ヒマラヤ山中で発掘された200年前の人骨のDNAが、4年前に失踪した少女のDNAと一致するという衝撃的な謎から物語が始まります。
主人公の大学院生・七瀬悠は、妹の行方を追う中で、産学連携の暗部や宗教法人の影が潜む陰謀に巻き込まれていきます。
秀逸な構成
本作は、ミステリー、サスペンス、SF、成長物語といった要素が巧みに組み合わされており、読者を飽きさせません。

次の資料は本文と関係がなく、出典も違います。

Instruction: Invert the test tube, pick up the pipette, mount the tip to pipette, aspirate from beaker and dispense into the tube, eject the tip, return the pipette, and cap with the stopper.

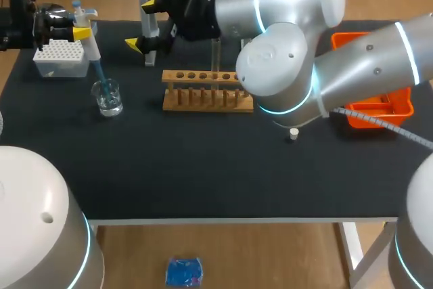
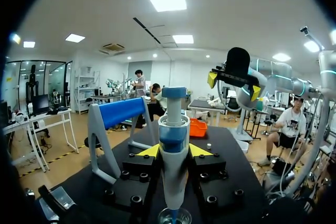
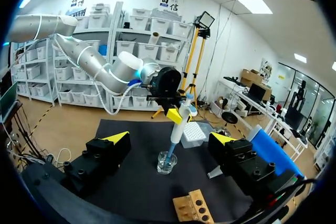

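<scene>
At the table's far left my left gripper point(image 1: 81, 29) is shut on the white and blue pipette point(image 1: 88, 38), which it holds upright. The pipette's blue tip point(image 1: 100, 78) dips into the glass beaker point(image 1: 108, 97). In the left wrist view the pipette point(image 2: 173, 150) stands between the yellow fingertips, with the beaker point(image 2: 173, 217) right under it. My right gripper point(image 1: 143, 26) hangs open and empty behind the wooden rack point(image 1: 206, 89), where a clear tube point(image 1: 217, 55) stands. From the right wrist view, the beaker point(image 3: 167, 163) and the pipette point(image 3: 181, 124) lie ahead of the right gripper point(image 3: 170, 139).
A white tip box point(image 1: 61, 57) sits beside the beaker at the far left. A blue-topped stand point(image 1: 150, 5) is at the back. An orange tray point(image 1: 379, 103) sits at the right, and a small white stopper point(image 1: 293, 133) lies in front of my right arm's elbow.
</scene>
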You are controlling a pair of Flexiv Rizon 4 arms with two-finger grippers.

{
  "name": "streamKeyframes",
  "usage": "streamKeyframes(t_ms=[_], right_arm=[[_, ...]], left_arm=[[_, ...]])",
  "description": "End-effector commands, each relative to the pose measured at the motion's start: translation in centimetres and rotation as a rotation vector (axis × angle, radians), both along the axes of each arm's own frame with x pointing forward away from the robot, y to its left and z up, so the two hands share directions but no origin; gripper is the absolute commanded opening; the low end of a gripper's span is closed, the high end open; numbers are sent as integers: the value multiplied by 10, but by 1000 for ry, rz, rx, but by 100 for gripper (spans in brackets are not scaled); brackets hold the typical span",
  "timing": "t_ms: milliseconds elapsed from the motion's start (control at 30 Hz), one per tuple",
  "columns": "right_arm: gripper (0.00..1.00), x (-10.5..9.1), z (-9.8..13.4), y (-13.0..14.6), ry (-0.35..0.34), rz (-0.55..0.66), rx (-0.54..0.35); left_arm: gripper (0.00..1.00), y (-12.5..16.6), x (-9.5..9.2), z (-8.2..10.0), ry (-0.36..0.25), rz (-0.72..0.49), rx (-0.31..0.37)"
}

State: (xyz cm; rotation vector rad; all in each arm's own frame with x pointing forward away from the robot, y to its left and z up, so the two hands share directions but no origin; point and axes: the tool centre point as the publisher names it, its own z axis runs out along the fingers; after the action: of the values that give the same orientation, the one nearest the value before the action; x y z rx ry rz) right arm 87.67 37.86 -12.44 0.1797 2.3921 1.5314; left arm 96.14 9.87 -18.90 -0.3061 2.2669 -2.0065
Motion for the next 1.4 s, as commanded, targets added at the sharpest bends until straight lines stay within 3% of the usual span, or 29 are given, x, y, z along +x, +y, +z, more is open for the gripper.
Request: streamKeyframes(t_ms=[33, 733, 1400], right_arm=[[100, 0, 4, -2, 26, -12, -85], [100, 0, 4, -2, 26, -12, -85], [100, 0, 4, -2, 26, -12, -85]], left_arm=[[0, 1, 0, 0, -2, -2, -2], [0, -3, -2, 4, -46, 2, 55], [0, -7, -4, 4, -45, 0, 77]])
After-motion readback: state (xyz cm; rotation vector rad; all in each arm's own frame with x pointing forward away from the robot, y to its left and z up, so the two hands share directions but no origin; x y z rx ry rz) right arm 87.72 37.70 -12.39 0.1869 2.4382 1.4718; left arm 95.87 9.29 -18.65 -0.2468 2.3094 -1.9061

特に、DNA鑑定の結果から始まる謎が、物語全体の牽引力となっており、ページをめくる手が止まりませんでした。
また、物語の構成も秀逸で、章ごとに視点や時系列が変わるにもかかわらず、混乱することなく読み進めることができます。
これは、登場人物の視点から描かれる細やかな描写や、空間の説明が丁寧であるため、物語の世界に没入しやすいからだと感じました。
静かな余韻
さらに、物語の終盤にかけての展開は、幻想的でありながらも現実味を帯びており、読後には静かな余韻が残ります。

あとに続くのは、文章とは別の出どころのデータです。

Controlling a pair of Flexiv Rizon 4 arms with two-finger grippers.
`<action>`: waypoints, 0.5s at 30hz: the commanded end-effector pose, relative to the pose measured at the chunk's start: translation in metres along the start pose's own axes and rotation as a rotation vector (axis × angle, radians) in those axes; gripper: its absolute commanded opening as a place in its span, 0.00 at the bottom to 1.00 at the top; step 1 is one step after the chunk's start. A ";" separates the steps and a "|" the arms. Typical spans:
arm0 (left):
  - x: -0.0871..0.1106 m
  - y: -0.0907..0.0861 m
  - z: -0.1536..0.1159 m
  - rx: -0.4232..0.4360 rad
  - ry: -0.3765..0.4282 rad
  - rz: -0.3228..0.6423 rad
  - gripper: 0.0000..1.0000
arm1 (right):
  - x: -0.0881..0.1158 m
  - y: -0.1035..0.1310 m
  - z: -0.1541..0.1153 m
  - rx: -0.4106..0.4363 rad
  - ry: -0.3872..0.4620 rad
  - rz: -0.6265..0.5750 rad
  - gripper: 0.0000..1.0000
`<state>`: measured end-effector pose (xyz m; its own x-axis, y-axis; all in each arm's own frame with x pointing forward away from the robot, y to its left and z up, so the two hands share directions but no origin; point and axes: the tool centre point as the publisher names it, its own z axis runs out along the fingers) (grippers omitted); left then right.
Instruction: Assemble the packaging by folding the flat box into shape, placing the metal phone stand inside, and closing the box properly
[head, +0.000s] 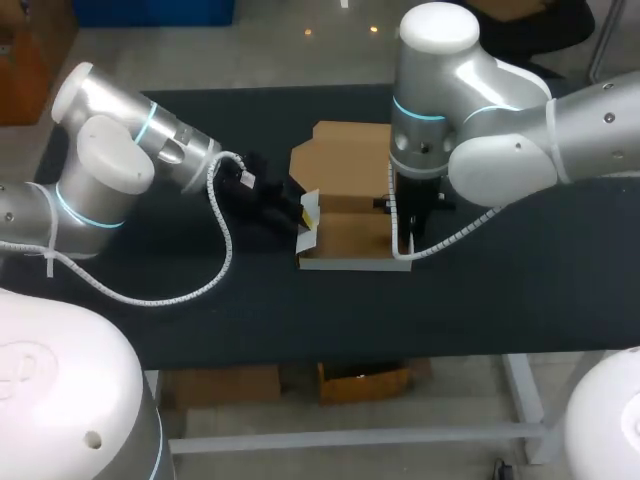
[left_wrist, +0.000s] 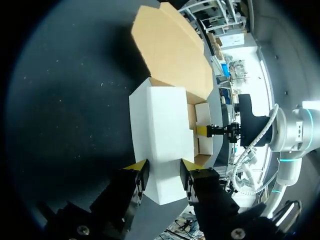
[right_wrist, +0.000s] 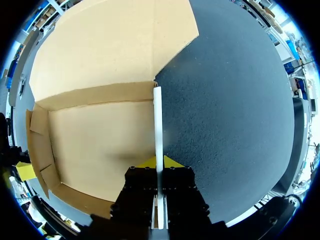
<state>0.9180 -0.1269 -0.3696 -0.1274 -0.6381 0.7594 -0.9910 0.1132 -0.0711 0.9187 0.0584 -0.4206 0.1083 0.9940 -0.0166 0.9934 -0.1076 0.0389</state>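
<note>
Left arm (head: 110, 170): enters from left, elbow bent, forearm stretched toward table middle, wrist low and near level. Left gripper (head: 306, 222): points sideways at left end of box (head: 350, 238); fingers (left_wrist: 136, 166) set wide, one on each side of white end wall, both touching it.

Right arm (head: 500, 130): enters from right, big elbow joint high over table, wrist turned straight down. Right gripper (right_wrist: 160, 162): vertical over right wall of box, yellow tips almost together, thin wall pinched between them.

black table (head: 500, 300); 1 open cardboard box (head: 350, 235) on it, seemingly near middle.
</note>
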 end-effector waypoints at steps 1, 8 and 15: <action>0.008 0.003 0.005 0.024 -0.062 -0.008 0.41 | 0.001 0.000 -0.001 0.003 -0.003 0.000 0.00; 0.004 0.000 0.000 0.028 -0.057 -0.022 0.40 | 0.001 0.000 -0.001 0.003 -0.003 0.000 0.00; -0.002 -0.003 -0.007 0.017 -0.010 -0.038 0.42 | 0.001 0.000 -0.001 0.003 -0.003 0.000 0.00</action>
<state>0.9182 -0.1241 -0.3641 -0.0899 -0.6591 0.7467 -0.9959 0.0703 -0.0578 0.9186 0.0586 -0.4205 0.1081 0.9940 -0.0162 0.9935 -0.1074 0.0389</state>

特にラストシーンは印象的で、物語全体を締めくくるにふさわしいものでした。
以下、内容に触れた感想を記載しますので、開く際はその点ご了承ください。
感想(ネタバレ有り)
他の読者の感想
こちらをご覧ください。
※ネタバレ感想も含まれますので見る際はご注意ください。
まとめ
以上、松下龍之介さんの「一次元の挿し木」の読書感想でした。
デビュー作とは思えない完成度の高さで、今後の作品にも期待が高まります。 ミステリーやサスペンスが好きな方はもちろん、SFや成長物語に興味がある方にもおすすめの一冊です。
未読の方は是非手に取ってみてください。
最後までお読みいただき、ありがとうございました。